Identification

Léo a 5 ans. Son papa est son héros, son idole. Le petit garçon imite sa façon de marcher, fait mine de se raser devant le miroir de la salle de bains Il admire ses muscles, sa force. Comme lui, il voudrait conduire la voiture. Cette identification du jeune enfant à l’un de ses parents est un processus psychologique courant. Il consiste à vouloir ressembler à un modèle parental. Plus tard, Léo se détachera sans doute de la figure paternelle pour se construire une personnalité autonome. En se fixant néanmoins un autre moi idéal, forgé à partir de nouveaux modèles.

 »Psychanalyse ». La psychanalyse considère l’identification comme un élément central dans la construction de la personnalité. Dans  »L’Interprétation des rêves » (1900), Sigmund Freud évoque le cas de la « belle bouchère », femme obèse, qui s’identifie à son amie et lui prête des désirs qui sont les siens. Puis S. Freud reprendra cette question à partir de sa forme œdipienne, c’est-à-dire l’identification de l’enfant au parent à qui il souhaite ressembler.

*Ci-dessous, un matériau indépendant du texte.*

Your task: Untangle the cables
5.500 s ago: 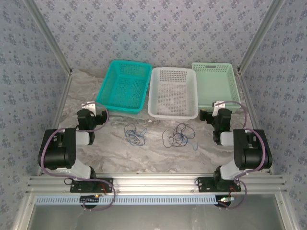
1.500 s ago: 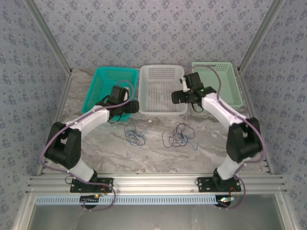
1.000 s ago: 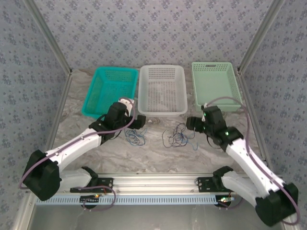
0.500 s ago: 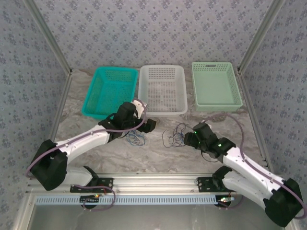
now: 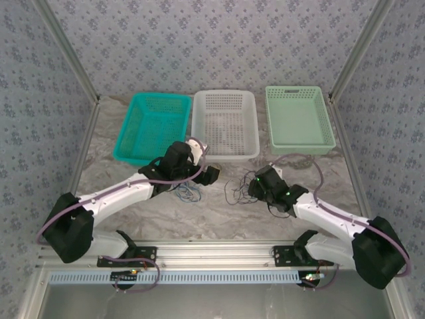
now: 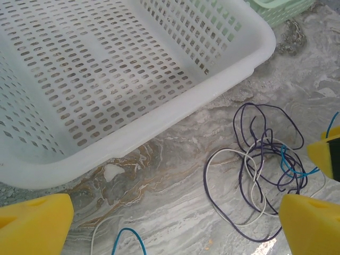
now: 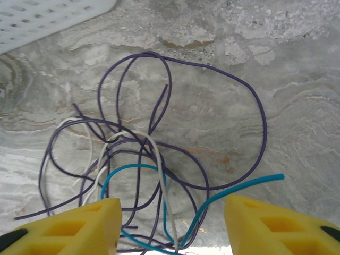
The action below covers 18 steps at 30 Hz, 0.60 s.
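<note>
Two tangles of cables lie on the marble table in front of the baskets. The right tangle (image 5: 234, 191) mixes a dark cable (image 7: 249, 101), a blue cable (image 7: 244, 185) and a cream cable (image 7: 154, 154). My right gripper (image 7: 170, 228) is low over it, open, with strands of all three between its yellow fingers (image 7: 64, 226). The left tangle (image 5: 189, 193) lies under my left arm. My left gripper (image 6: 172, 234) is wide open above bare marble, and the right tangle (image 6: 264, 170) sits just inside its right finger (image 6: 311, 223). A blue loop (image 6: 127, 239) shows at that view's bottom edge.
Three baskets line the back of the table: teal (image 5: 154, 126), white (image 5: 224, 123) and pale green (image 5: 299, 119). The white basket's near rim (image 6: 159, 122) is close ahead of my left gripper. Patterned walls and metal posts close in both sides.
My right gripper has slid left onto the right tangle and its jaws have narrowed. The left gripper edged slightly right, staying wide open.
</note>
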Tool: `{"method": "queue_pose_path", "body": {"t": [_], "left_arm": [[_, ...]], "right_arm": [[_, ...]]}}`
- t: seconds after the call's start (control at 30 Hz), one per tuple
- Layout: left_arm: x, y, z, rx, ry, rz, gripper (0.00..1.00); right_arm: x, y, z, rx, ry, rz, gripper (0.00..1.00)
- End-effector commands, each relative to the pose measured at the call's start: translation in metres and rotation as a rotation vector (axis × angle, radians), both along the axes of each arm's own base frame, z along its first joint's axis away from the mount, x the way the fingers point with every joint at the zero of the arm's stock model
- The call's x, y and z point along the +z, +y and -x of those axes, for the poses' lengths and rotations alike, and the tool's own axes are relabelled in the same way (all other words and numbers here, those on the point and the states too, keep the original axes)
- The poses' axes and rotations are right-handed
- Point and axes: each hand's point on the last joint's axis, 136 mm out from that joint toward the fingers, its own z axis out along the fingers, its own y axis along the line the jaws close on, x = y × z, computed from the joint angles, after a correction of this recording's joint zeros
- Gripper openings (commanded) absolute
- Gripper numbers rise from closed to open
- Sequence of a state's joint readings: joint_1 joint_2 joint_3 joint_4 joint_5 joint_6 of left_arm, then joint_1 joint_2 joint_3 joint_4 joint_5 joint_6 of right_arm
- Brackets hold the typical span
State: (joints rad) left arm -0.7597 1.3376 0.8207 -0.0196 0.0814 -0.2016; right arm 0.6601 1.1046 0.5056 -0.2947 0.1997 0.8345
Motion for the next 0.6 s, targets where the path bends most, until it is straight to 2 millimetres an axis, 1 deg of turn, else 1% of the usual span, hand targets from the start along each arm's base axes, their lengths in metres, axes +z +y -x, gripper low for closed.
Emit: {"method": "queue_pose_path", "body": {"t": [0.0,0.13,0.3,0.33,0.4,0.47,0.57], "left_arm": [[0.018,-0.001,-0.002,-0.003,-0.049,0.011,0.99],[0.018,0.003,-0.001,0.014,-0.053,0.014,0.99],[0.016,0.007,0.001,0.021,-0.052,0.007,1.00],[0.015,0.007,0.001,0.020,-0.051,0.006,0.99],[0.017,0.007,0.002,0.020,-0.056,0.008,1.00],[0.017,0.008,0.002,0.024,-0.058,0.008,1.00],[0.017,0.008,0.001,0.023,-0.062,0.010,0.99]], "right_arm": [[0.003,0.000,-0.008,-0.020,-0.023,0.019,0.52],[-0.001,0.001,-0.013,-0.019,-0.025,0.043,0.41],[0.003,0.002,-0.018,0.001,-0.043,0.101,0.15],[0.005,0.003,-0.018,0.013,-0.048,0.111,0.11],[0.015,0.008,-0.016,0.072,-0.084,0.161,0.04],[0.033,0.009,-0.012,0.102,-0.143,0.236,0.00],[0.063,0.003,-0.004,0.124,-0.225,0.325,0.00]]}}
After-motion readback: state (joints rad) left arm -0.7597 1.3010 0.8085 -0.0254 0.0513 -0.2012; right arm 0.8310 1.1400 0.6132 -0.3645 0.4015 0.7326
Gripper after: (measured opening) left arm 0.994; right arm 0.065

Par la suite, il tentera de décortiquer plus avant ce mécanisme. Derrière sa simplicité apparente (le fait de vouloir ressembler à autrui) se cache un phénomène complexe, car il met en œuvre plusieurs personnages (moi et l’autre) et plusieurs instances de la personnalité : le moi, l’idéal du moi, le surmoi. Par exemple, lorsque l’ adolescent s’identifie à un modèle, veut-il vraiment être autrui (c’est-à-dire s’incorporer à l’autre, prendre sa place) ou simplement lui ressembler, être « comme » l’autre, ce qui signifie simplement adopter son rôle, ses caractéristiques (être star, écrivain célèbre). En 1923, S. Freud avouera le caractère « embrouillé » du processus d’identification. Au terme de son exposé, il constate n’être « absolument pas satisfait (de ces développements sur l’identification) » (« La décomposition de la personnalité psychique », l’une des  »Nouvelles conférences d’introduction à la psychanalyse », 1933).

Par la suite la notion d’identification sera développée par d’autres psychanalystes : Mélanie Klein, Donald W. Winnicott ou Jacques Lacan.

 »Psychologie sociale ». Si l’identification intervient dans les phénomènes de construction de la personnalité, il est aussi au cœur des processus de socialisation. Ainsi, une forme d’identification à autrui est la « socialisation anticipatrice ». Elle consiste à vouloir adopter les caractéristiques du groupe auquel on veut adhérer. Le jeune homme voulant vite devenir adulte se mettra à fumer, à boire du café ou de l’alcool, pour jouer à l’adulte. Celui qui veut devenir artiste, manager ou écrivain va alors « prendre des poses », caractéristiques des personnes qui appartiennent au milieu auquel il voudrait participer.

L’identification relie la psychologie personnelle à la psychologie collective en tant qu’elle fait le lien entre une personne et un modèle identificatoire : un héros (le mystique qui s’identifie au Christ), un modèle de conduite (les saints, les stars, etc.) ou un groupe (une profession, une nation, une ethnie).